Most consonants in Hittite appear in two variants, conventionally called "voiced" and "voiceless": "voiceless" consonants are written twice in a row, while "voiced" consonants are written only once. For example, the word appa "later" is variously written a-ap-pa or ap-pa, but never *ap-a or *a-pa, while the word apa "that" is always ap-a or a-pa, not *ap-pa. So it's thought that the former was something like
/apa/, and the latter
/aba/. (Or maybe fortis-lenis, or short-long, or…)
However, this distinction usually only shows up intervocalically: initially, finally, or in clusters, the writing system has no consistent way to express it (as there are no glyphs for lone consonants).
So—is anything known about this contrast in other environments? Do we know if it was actually neutralized in other contexts, or if it just didn't show up in writing?

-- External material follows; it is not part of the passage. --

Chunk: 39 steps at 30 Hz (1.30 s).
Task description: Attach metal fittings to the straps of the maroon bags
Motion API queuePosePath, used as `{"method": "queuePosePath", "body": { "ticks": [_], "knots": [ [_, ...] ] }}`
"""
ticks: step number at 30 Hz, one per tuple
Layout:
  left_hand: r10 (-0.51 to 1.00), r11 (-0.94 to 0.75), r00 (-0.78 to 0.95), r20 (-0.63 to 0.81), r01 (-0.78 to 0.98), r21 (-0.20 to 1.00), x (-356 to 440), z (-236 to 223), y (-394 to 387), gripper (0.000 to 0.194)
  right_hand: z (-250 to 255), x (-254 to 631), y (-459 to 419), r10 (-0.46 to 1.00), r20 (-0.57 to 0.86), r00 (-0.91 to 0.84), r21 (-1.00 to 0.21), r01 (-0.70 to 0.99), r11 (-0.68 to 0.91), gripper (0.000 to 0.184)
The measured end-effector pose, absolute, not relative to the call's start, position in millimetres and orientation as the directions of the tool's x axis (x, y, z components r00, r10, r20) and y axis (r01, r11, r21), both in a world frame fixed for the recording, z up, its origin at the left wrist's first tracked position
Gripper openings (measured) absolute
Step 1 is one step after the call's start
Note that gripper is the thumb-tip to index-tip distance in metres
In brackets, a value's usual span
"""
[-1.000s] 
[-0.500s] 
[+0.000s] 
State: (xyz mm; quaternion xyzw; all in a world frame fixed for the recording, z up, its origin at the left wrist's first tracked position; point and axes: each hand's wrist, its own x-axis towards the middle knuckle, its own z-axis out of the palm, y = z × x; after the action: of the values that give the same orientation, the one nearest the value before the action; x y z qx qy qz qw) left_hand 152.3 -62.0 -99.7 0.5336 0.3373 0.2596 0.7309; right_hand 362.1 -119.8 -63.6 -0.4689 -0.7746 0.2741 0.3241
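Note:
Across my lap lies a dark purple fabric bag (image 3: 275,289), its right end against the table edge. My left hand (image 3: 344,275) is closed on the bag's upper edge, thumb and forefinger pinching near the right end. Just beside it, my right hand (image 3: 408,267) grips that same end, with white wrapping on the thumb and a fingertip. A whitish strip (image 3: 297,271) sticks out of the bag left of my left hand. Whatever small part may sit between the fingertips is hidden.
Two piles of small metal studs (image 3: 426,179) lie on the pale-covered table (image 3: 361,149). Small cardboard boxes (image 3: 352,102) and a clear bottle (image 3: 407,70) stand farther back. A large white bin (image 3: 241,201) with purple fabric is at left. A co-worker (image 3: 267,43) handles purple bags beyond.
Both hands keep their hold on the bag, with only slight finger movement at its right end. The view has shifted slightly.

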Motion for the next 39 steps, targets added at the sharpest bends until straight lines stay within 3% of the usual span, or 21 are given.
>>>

(We might know this based on, for example, the spelling of clusters: if a form like nahh-teni "you all are afraid" is consistently written *na-ha-te-ni, for example, that's decent evidence that the hh ended up getting voiced; if it's consistently written *na-ah-ha-te-ni, that's decent evidence that it remained voiceless. But I don't know if either of these writings actually happens.)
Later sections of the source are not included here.